Amish

Amish in the United States

Introduction to Amish

To the hordes of tourists who travel to Pennsylvania Dutch country each year to go to quilting bees and shop for crafts, the Gentle People, as the Amish are known, represent innocence. They are a people apart, removed in place and arrested in time. They reject the corruptions of modernity—the cars that have splintered American communities and the televisions that have riveted the country’s youth. The Amish way of life is grounded in agriculture, hard work, and community. Its deliberate simplicity takes the form of horse-drawn buggies, clothes that could have come from a Vermeer painting, and a native German dialect infused with English words.

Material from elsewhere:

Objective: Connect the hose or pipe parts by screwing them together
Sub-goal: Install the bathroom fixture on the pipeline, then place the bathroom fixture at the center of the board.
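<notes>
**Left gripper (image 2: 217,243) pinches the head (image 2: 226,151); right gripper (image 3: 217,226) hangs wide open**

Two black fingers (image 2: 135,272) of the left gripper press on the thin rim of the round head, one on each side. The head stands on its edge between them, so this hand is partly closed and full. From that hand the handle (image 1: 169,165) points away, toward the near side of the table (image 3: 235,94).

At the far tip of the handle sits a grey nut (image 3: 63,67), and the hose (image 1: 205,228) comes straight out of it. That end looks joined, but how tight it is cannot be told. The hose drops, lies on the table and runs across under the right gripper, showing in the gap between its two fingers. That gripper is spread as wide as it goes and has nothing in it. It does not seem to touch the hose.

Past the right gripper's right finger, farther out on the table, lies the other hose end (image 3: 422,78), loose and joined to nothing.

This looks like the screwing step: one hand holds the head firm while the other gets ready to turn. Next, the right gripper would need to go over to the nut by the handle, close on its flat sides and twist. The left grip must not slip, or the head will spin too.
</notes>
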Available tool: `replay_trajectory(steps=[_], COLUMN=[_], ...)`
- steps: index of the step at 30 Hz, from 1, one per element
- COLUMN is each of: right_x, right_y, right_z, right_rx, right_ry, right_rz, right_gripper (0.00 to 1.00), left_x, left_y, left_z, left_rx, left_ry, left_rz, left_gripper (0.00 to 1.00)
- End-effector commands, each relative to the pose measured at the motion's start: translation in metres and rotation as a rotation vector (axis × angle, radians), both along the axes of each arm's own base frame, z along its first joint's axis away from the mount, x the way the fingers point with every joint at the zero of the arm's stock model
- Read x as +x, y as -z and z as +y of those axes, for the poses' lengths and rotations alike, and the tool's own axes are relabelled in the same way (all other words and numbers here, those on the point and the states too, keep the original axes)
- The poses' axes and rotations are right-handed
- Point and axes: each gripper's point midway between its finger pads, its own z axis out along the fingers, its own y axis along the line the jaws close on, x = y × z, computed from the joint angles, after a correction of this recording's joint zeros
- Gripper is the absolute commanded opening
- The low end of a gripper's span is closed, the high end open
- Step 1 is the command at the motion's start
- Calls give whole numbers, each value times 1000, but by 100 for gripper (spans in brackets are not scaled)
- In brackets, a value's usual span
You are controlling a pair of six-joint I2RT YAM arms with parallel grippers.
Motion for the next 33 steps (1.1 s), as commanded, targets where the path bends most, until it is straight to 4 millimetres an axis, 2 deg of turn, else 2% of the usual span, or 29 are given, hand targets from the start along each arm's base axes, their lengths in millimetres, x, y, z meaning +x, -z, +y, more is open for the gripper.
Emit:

The myth of the Amish is amplified in movies like Witness and television shows like Amish in the City. It’s also fed by a series of practices that reinforce the group’s insularity. The Amish want to be left alone by the state—and to a remarkable extent, they are. They don’t fight America’s wars or, for the most part, contribute to Social Security. In 1972, noting their “excellent record as law-abiding and generally self-sufficient members of society,” the Supreme Court allowed the Amish to take their children out of school after eighth grade.

The license the Amish have been granted rests on the trust that the community will police itself, with Amish bishops and ministers acting in lieu of law enforcement. Yet keeping order comes hard to church leaders. “The Amish see the force of law as contrary to the Christian spirit,” said Donald Kraybill, a professor at Elizabethtown College in Pennsylvania and an expert on the group. As a result, the Amish shy away from sending people to prison and the system of punishment of “the English,” as the Amish call other Americans. Once a sinner has confessed, and his repentance has been deemed genuine, every member of the Amish community must forgive him.

This approach is rooted in the Amish notion of Gelassenheit, or submission. Church members abide by their clergymen; children obey their parents; sisters mind their brothers; and wives defer to their husbands (divorce is taboo). With each act of submission, the Amish follow the lesson of Jesus when he died on the cross rather than resist his adversaries.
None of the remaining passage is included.